**ASSIGNMENT**
Would you return, word for word, the lines of the data below from the line with "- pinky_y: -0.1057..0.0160" through the line with "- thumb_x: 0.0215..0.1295", and no others?

**DATA SHOWN**
__________________________________________________

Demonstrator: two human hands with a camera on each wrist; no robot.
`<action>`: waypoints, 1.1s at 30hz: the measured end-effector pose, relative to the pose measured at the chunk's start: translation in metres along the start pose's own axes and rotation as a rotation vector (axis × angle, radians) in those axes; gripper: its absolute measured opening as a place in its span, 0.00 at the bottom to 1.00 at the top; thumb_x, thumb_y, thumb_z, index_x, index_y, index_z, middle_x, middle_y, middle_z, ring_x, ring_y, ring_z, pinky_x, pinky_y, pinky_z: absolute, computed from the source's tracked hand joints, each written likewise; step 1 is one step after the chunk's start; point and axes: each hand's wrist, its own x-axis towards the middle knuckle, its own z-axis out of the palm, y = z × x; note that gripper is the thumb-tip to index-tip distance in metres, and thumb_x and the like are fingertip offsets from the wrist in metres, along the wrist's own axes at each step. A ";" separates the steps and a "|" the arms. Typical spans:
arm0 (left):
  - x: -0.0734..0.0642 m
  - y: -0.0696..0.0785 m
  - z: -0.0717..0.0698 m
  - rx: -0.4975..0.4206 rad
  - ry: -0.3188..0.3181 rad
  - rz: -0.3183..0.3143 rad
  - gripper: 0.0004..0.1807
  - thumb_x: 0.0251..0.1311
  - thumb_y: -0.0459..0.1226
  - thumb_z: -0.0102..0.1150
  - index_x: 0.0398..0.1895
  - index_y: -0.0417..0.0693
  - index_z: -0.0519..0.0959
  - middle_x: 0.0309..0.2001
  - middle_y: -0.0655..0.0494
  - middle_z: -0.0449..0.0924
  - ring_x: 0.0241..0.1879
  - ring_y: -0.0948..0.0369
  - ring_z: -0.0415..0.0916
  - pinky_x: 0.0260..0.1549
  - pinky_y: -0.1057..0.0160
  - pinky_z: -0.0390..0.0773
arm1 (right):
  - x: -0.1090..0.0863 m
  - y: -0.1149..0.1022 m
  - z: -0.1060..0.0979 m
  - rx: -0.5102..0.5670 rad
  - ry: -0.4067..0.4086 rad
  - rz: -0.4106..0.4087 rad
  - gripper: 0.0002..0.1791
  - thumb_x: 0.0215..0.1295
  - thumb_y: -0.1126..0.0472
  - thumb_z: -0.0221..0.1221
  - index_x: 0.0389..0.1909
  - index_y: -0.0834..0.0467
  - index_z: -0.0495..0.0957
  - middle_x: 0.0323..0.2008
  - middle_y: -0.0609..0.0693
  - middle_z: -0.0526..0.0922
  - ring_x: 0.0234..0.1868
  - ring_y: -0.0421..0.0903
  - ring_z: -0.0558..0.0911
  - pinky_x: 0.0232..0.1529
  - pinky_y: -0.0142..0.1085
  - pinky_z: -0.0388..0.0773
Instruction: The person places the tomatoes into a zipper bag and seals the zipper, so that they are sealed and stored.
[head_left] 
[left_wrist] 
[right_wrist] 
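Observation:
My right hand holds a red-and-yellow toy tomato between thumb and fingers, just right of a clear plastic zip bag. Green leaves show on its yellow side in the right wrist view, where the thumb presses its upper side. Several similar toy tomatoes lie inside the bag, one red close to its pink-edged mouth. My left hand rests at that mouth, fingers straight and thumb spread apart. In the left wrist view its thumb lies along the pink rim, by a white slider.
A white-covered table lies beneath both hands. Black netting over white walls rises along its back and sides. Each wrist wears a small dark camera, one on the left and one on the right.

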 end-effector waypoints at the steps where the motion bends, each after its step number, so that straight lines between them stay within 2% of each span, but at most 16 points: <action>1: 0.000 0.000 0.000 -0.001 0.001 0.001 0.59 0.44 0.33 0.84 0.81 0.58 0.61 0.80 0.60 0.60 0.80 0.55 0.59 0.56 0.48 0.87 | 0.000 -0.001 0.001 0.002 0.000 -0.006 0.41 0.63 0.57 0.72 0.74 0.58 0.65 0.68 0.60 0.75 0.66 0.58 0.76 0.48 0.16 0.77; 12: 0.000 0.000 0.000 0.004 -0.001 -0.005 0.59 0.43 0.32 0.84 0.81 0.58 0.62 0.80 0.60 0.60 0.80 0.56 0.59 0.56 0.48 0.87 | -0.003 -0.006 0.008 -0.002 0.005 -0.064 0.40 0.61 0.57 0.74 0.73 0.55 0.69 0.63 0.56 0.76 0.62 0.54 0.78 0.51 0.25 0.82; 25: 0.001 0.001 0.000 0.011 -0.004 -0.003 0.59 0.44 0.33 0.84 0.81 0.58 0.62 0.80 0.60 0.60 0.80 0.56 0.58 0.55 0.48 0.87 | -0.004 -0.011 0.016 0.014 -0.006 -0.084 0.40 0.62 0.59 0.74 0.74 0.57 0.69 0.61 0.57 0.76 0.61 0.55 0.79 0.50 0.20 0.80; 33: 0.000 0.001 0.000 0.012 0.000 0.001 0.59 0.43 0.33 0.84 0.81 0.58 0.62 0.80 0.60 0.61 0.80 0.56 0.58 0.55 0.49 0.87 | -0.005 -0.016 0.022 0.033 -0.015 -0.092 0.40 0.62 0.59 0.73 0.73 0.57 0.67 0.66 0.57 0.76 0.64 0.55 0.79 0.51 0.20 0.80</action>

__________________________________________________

**FINISHED TASK**
  - pinky_y: -0.1057..0.0160
  - pinky_z: -0.0390..0.0773
arm1 (right):
  - x: -0.1090..0.0863 m
  - y: -0.1149..0.1022 m
  - z: -0.1060..0.0979 m
  - rx: -0.5102..0.5670 rad
  - ry: -0.4067..0.4086 rad
  - rz: -0.4106..0.4087 rad
  - gripper: 0.0002..0.1791
  - thumb_x: 0.0215..0.1295

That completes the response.